After the COVID pandemic, development assistance will be even more important as countries of the Global South will have carried a heavier burden, particularly tourism dependent nations. One United Nations Development Program representative placed aid top on the list in addressing the pandemic’s impacts: “Governments need to boost foreign aid spending now, and sustain it” (Steiner, Citation2020, n.p.). This study suggests simultaneously rethinking our approaches to work from a consciousness of mutual solidarity if we are to transition from sustaining poverty to sustainable development.

Supplemental material

Supplemental Material

Download Zip (466.5 KB)

Acknowledgements

The authors would like to thank the Cambodian Children’s Trust, and in particular Tara Winkler Keir Drinnan, for their support of this research. We also thank Dr Jacky Desbiolles who provided vital research support. Finally, we appreciate the advice and support provided by the journal’s Editors, Guest Editors and anonymous peer reviewers.

Disclosure statement

No potential conflict of interest was reported by the authors.

Funding

This research did not receive any specific grant from funding agencies in the public, commercial, or not-for-profit sectors.

Additional information

Notes on contributors

Freya Higgins-Desbiolles

Freya Higgins-Desbiolles is Adjunct Senior Lecturer in Tourism Management, Business Unit, University of South Australia and Adjunct Associate Professor with Department of Recreation and Leisure Studies, University of Waterloo. Her work focuses on social justice, human rights and sustainability issues in tourism. She has worked with industry, community and non-profits on projects that have worked at the cutting edge of ethical and sustainable tourism. She is the co-editor of the recent books Socialising Tourism: Rethinking Tourism for Social and Ecological Justice (2021) and Activating Critical Thinking to Advance the Sustainable Development Goals in Tourism Systems (2021).

Regina A. Scheyvens

Regina A. Scheyvens, Professor & Co-Director - Pacific Research and Policy Centre.

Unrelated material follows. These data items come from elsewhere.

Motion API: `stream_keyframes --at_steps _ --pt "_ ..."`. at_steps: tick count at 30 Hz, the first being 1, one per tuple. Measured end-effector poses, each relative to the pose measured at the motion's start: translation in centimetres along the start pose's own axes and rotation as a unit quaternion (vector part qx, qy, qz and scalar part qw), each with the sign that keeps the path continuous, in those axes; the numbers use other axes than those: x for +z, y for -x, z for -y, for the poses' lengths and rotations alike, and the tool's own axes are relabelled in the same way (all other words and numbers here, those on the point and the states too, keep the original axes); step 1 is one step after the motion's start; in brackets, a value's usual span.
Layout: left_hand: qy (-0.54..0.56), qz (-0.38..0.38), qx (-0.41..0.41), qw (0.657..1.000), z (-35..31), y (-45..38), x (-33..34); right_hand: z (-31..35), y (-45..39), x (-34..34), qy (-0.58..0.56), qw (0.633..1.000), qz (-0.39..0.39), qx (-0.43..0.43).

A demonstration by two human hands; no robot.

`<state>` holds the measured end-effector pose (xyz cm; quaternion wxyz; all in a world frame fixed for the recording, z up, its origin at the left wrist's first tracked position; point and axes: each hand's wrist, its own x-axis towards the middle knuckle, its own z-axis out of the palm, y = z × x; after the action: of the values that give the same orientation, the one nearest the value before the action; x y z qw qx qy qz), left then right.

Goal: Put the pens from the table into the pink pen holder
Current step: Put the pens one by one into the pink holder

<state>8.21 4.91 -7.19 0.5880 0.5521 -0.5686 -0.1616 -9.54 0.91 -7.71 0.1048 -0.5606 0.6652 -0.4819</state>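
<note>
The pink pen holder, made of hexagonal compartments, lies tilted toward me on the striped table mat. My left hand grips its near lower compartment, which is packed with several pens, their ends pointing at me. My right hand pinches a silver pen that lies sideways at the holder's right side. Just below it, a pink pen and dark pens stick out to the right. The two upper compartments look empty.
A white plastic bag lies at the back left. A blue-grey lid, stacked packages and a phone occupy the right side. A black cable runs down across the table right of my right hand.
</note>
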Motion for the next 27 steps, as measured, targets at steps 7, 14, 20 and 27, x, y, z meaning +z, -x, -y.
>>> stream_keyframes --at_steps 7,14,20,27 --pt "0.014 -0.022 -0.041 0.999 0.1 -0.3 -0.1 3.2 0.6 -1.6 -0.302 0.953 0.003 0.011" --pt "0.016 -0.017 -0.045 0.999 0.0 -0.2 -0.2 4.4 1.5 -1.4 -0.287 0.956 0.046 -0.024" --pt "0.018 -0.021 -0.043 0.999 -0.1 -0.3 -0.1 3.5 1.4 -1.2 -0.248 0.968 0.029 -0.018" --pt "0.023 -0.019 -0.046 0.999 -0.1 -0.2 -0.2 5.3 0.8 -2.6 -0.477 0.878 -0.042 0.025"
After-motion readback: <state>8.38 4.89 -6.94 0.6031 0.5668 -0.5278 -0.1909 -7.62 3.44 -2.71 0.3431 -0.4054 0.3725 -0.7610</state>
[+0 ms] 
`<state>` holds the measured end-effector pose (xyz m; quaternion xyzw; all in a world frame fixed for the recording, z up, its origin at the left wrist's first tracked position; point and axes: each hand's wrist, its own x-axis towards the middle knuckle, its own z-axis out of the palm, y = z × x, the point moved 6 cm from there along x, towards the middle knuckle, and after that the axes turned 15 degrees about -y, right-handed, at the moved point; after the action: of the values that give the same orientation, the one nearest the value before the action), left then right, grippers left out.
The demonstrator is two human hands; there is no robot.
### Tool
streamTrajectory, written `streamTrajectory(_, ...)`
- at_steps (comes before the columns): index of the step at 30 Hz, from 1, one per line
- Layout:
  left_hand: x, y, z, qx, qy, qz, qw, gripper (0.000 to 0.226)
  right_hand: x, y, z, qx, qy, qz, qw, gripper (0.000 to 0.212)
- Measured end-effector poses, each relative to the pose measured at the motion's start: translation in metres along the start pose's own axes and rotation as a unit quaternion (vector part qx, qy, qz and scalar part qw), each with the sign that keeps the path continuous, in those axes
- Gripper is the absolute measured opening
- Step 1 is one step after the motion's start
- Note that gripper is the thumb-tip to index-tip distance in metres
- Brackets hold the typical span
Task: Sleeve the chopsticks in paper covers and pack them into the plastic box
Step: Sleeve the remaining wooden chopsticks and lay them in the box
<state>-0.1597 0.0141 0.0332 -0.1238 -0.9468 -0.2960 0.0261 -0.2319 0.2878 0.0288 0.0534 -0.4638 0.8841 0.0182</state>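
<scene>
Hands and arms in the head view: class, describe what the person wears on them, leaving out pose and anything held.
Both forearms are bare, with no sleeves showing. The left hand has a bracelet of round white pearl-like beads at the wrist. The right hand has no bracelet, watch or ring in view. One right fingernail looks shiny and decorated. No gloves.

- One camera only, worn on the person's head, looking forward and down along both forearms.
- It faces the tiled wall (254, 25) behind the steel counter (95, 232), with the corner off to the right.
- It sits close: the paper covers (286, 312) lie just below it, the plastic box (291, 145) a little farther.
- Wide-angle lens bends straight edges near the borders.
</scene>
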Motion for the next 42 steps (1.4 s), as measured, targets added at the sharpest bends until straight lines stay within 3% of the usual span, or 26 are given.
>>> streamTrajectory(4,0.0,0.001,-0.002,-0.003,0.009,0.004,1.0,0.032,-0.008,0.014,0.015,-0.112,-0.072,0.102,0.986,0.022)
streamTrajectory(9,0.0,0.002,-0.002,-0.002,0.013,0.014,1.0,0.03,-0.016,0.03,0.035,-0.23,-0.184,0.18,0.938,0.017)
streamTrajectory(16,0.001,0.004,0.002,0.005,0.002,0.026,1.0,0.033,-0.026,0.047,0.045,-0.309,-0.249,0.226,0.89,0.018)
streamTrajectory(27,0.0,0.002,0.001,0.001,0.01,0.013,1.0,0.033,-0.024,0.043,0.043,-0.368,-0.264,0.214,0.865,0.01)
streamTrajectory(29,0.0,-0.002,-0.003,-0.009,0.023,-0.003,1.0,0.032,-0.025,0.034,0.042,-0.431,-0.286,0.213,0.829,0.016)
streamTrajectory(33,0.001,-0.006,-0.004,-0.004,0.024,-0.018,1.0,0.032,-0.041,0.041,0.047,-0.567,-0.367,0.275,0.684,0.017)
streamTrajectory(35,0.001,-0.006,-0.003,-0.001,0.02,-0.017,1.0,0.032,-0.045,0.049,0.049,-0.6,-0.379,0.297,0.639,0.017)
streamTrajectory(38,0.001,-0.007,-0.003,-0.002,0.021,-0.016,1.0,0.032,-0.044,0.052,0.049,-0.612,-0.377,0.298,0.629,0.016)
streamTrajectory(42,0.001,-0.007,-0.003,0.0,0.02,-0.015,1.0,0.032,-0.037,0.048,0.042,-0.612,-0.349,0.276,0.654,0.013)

Her research focuses on the relationship between tourism, sustainable development and poverty reduction, and she has conducted fieldwork on these issues in Fiji, Vanuatu, Samoa, the Maldives and in Southern Africa. She also very interested in gender and development, sustainable livelihood options for small island states, and in theories of empowerment for marginalised peoples. Recent collaborative projects explore economic development on customary land in the Pacific, links between tourism and the SDGs, and links between corporate social responsibility and development in the Pacific.

Bhanu Bhatia

Bhanu Bhatia, PhD, work as a lecturer in Business and Economics at Charles Darwin University. Her research focuses on inequality, gender, microfinance, diffusion, social capital and health. Using the theoretical framework of economic sociology, her empirical work employs multiple methodologies including social network analysis, GIS, econometrics and discourse analysis.

Notes

1 This corresponds to Elite Development Theory, which Selwyn (Citation2016) described as seeing: “the poor” as human inputs into or, at best, junior partners within elite-led development processes” (p. 781).

2 SKO orphanage is accused of abuse and neglect of the orphans in its care and corruption in the use of donations (see Winkler & Delacey, Citation2016; Chan, Citation2017). SKO closed in early 2020.

3 Care leavers are more at risk of exploitation and trafficking (Lumos, Citation2021, p. 45).